Light of intention but leaden in tone, “Owl-Stretching Time,” an evening of never-performed Monty Python sketches at the Santa Monica Playhouse, is a conscientious and well-performed effort that only manages to be intermittently funny.

The sketches, written primarily by the late Monty Python member Graham Chapman, with additional material by John Cleese, Eric Idle and “possibly a few other Pythons,” has been carefully unearthed from Chapman’s personal archives especially for this show.

Tom Konkle, a founding member of the comedy troupe Lester McFwap, directs and also stars. Konkle’s fellow cast members include David Beeler, Michael Lindsay and Michael Neill, McFwap regulars all. Also appearing is Gino C. Vianelli as Queeg-Queeg, a comically misplaced “Moby-Dick” character who kibitzes wordlessly during many of the scenes.

It’s a technically ambitious evening, with an expertly rendered sound design, seamless video segments--and, of course, plenty of good old Python-esque drag. When it’s working, the comedy achieves the zaniness of a British Christmas pantomime. At its worst, it is merely effusive--high-decibel verbiage without a payoff.

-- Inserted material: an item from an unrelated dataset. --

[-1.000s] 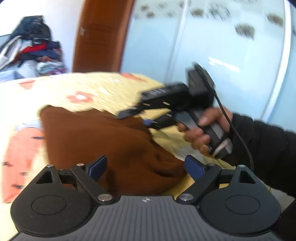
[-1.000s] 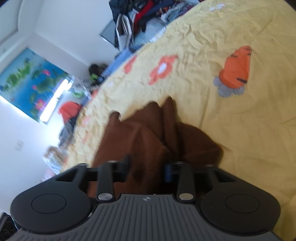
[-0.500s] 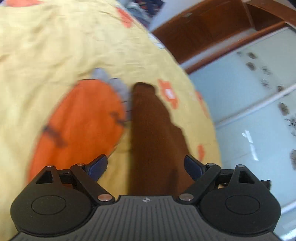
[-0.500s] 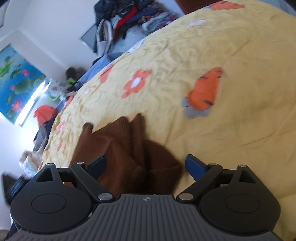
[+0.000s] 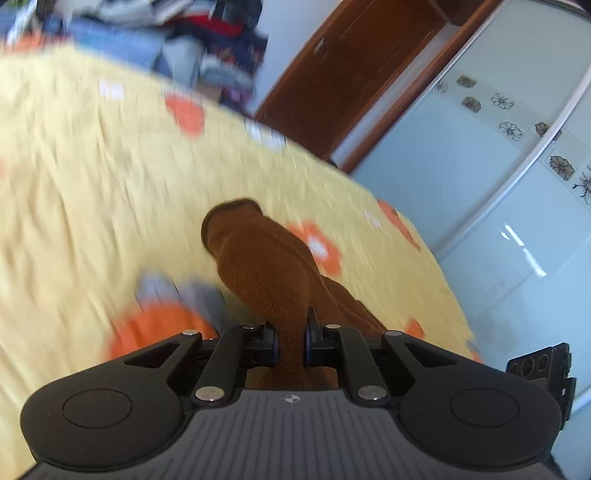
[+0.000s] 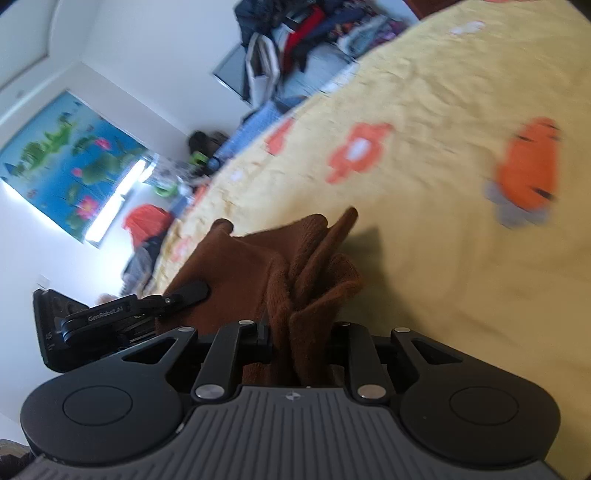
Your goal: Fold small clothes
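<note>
A brown knit garment (image 5: 266,266) lies on a yellow bed sheet (image 5: 92,184) with orange prints. My left gripper (image 5: 290,345) is shut on one end of the garment, which stretches away from it and ends in a rounded cuff. My right gripper (image 6: 301,339) is shut on bunched folds of the same brown garment (image 6: 258,266). The left gripper (image 6: 110,317) also shows in the right wrist view, at the garment's left side. A corner of the right gripper (image 5: 543,369) shows at the right edge of the left wrist view.
A pile of clothes (image 5: 221,44) sits beyond the bed's far edge, next to a wooden door (image 5: 354,74) and glass wardrobe panels (image 5: 498,166). In the right wrist view a clothes heap (image 6: 306,33) and a blue poster (image 6: 66,166) are past the bed.
Both grippers were open half a second ago and have now shut on the brown garment. The views have swung and the sheet is motion-blurred.
</note>
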Motion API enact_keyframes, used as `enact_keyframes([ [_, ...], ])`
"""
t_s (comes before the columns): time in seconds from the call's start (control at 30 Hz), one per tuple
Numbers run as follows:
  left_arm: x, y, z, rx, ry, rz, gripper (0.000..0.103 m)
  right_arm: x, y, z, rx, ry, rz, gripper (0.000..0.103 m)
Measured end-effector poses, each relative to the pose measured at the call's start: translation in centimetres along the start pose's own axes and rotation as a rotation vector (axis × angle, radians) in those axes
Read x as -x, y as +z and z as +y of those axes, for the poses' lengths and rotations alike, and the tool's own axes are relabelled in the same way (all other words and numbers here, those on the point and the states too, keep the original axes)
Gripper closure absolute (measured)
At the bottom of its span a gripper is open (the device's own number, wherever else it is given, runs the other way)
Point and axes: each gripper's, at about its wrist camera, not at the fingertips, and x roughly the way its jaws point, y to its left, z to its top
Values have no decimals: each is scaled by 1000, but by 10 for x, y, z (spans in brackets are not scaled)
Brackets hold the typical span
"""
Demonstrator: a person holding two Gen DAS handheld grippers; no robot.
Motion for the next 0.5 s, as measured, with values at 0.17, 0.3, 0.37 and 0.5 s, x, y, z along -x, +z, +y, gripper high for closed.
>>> enact_keyframes([
  [0.17, -16, 11, 22, -76, 196, 55, 85, -54, 13, 9, -8, -1, -4, 67],
  [0.3, 29, -25, 25, -184, 258, -5, 75, -53, 6, 5, -76, -72, -8, 51],
  [0.37, 64, -58, 14, -360, 300, -82, 46, -22, -3, 12, -55, -37, -49, 39],
  [0.5, 115, -129, -9, -664, 305, -146, 23, 27, -28, 36, 28, 13, -25, 38],
])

Some of this material was simply too sexually explicit to be performed back in Monty Python’s heyday. But much of it is tame stuff that was obviously relegated to the archives for good reason. The excavation of these tidbits by Konkle et al. might hold some sociological interest for true Python buffs. For the general public, however, the bulk of this lengthy evening might prove a slow go.

*

“Owl-Stretching Time,” Santa Monica Playhouse, 1211 4th St., Santa Monica. Fridays-Saturdays, 8 p.m. Ends Jan. 19. $17.50. (323) 655-8587. Running time: 2 hours, 20 minutes.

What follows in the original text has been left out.